= Chloe Garner =

South African golfer

Chloe Garner (born October 21, 1990) is a World Long Drive competitor from Somerset West, South Africa, currently residing in Johnson City, Tennessee. Garner competes in events that are sanctioned by the World Long Drive Association, which is owned by Golf Channel.

==World Long Drive career==
Garner won her first televised World Long Drive Tour event at the 2017 Clash in the Canyon (Nevada), and is a two-time runner-up at the Volvik World Long Drive Championship (2016 and 2018).
On September 4, 2019, Garner won the World Long Drive Championship in Oklahoma, beating world ranked number one Phillis Meti with a drive of 347 yards.

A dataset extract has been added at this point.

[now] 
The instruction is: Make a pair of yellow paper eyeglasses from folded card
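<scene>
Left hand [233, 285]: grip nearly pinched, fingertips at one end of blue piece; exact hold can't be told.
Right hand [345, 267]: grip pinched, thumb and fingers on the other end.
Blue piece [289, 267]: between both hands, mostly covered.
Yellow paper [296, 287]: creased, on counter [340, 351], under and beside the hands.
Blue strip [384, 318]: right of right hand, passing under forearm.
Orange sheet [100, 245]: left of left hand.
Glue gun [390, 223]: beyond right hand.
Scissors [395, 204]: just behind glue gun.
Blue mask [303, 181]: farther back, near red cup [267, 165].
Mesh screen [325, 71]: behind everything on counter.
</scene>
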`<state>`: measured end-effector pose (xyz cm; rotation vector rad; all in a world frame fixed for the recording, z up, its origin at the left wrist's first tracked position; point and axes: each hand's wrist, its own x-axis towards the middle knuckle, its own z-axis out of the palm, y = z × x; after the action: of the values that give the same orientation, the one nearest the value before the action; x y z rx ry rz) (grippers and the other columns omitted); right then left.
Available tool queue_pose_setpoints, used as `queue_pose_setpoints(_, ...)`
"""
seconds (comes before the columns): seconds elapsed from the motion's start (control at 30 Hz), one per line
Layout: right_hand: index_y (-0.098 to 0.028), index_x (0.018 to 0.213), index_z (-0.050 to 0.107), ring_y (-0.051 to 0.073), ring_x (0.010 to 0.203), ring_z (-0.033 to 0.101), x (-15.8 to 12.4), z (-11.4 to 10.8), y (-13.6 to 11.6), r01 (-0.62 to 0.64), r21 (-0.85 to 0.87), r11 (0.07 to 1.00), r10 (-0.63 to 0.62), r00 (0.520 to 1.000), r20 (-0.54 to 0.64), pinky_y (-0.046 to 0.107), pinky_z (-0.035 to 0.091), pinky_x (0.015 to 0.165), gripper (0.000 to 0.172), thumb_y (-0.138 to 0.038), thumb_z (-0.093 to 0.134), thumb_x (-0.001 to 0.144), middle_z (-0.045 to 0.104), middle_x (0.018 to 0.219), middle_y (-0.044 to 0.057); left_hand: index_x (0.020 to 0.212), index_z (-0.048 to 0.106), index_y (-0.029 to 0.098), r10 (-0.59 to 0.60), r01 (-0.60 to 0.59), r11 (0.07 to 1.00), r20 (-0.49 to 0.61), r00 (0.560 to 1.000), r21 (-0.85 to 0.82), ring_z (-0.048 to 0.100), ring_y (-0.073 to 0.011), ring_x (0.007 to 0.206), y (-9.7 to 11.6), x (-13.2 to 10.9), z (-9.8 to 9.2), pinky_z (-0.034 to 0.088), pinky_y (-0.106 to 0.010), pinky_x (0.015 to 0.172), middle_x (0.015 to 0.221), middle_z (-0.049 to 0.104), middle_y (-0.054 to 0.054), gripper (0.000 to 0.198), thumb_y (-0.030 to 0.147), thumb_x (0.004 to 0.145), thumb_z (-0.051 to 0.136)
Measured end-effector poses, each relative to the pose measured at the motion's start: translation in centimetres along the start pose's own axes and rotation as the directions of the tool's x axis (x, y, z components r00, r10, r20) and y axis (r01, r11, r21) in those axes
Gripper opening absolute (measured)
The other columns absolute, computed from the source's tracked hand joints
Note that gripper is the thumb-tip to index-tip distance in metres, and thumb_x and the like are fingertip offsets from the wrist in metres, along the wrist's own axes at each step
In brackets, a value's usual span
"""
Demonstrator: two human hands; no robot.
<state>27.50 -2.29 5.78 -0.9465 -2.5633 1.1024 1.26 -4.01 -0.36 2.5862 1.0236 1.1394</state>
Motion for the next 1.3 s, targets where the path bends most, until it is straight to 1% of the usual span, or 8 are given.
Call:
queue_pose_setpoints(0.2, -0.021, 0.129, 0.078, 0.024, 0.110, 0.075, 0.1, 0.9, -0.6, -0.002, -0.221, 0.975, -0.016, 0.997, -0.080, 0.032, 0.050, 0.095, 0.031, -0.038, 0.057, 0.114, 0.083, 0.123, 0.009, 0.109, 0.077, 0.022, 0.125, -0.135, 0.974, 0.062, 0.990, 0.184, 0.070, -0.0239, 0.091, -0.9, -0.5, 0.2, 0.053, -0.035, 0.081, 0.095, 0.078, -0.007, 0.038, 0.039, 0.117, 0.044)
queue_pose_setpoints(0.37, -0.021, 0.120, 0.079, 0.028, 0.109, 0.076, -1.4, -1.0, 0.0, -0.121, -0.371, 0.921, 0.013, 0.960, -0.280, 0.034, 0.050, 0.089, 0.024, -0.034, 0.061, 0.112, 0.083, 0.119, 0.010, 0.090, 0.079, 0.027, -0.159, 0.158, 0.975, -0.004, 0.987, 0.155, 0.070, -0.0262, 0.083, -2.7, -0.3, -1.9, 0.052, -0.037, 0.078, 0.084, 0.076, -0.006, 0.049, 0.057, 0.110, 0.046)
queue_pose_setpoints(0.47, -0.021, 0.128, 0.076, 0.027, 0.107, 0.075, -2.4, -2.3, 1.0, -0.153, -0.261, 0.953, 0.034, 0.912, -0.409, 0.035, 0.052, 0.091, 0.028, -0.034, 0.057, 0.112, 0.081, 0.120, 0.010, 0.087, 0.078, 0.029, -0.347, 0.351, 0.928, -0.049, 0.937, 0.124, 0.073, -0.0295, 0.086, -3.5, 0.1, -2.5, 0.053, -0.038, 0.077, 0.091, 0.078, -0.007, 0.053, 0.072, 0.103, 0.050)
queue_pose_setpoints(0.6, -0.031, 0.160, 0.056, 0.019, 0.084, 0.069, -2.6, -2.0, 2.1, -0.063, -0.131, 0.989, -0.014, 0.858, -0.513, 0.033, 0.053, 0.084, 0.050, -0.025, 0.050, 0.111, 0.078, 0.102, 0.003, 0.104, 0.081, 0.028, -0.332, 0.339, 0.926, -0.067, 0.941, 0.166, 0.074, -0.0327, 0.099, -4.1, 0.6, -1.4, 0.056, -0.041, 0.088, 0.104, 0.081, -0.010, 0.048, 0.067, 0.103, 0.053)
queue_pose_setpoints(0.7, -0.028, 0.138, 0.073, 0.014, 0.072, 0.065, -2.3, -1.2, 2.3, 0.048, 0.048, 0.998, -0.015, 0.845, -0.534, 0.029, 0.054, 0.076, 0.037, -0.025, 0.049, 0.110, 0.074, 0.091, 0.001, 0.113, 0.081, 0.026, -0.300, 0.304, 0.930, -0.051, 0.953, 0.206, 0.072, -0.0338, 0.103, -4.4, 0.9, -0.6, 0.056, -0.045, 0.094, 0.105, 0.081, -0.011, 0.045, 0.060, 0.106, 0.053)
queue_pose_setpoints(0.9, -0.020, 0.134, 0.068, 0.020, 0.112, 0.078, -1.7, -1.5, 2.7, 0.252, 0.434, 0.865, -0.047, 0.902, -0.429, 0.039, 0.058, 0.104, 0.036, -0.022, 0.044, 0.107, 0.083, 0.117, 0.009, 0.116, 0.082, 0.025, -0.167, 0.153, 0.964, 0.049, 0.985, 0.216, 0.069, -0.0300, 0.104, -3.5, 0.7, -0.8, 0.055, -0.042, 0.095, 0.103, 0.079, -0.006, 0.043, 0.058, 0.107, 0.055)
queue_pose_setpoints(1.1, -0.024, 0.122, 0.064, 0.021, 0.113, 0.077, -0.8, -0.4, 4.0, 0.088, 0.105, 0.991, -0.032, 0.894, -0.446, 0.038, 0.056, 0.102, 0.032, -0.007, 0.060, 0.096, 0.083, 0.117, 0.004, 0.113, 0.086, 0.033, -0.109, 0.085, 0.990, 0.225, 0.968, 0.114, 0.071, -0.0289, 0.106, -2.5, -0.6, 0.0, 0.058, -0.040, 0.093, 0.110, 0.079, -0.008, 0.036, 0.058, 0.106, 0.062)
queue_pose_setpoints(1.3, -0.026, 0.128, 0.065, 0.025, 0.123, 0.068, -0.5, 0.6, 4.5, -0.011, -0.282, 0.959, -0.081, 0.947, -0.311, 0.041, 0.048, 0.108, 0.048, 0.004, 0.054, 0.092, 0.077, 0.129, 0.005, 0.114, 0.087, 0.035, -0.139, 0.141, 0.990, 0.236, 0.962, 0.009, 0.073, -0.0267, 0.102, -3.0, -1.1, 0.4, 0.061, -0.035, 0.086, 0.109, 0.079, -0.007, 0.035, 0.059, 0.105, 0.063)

==Outside of World Long Drive==
In addition to World Long Drive, she is a CrossFit coach, and has previously competed in the CrossFit Games. Prior to getting into World Long Drive, Garner played collegiate golf at East Tennessee State University and Texas A&M University. Upon graduating from college, Garner focused solely on training heavily for CrossFit and did not touch a golf club for three years. Upon hearing that a WLD pro used CrossFit as training, she decided to pursue the long drive challenge.

She previously served as an assistant golf coach at East Tennessee State and has been in a doctoral program there studying global sports leadership. She also works as an academic specialist for the school's athletic program at large while also volunteering as a strength and conditioning coach for the women's golf team.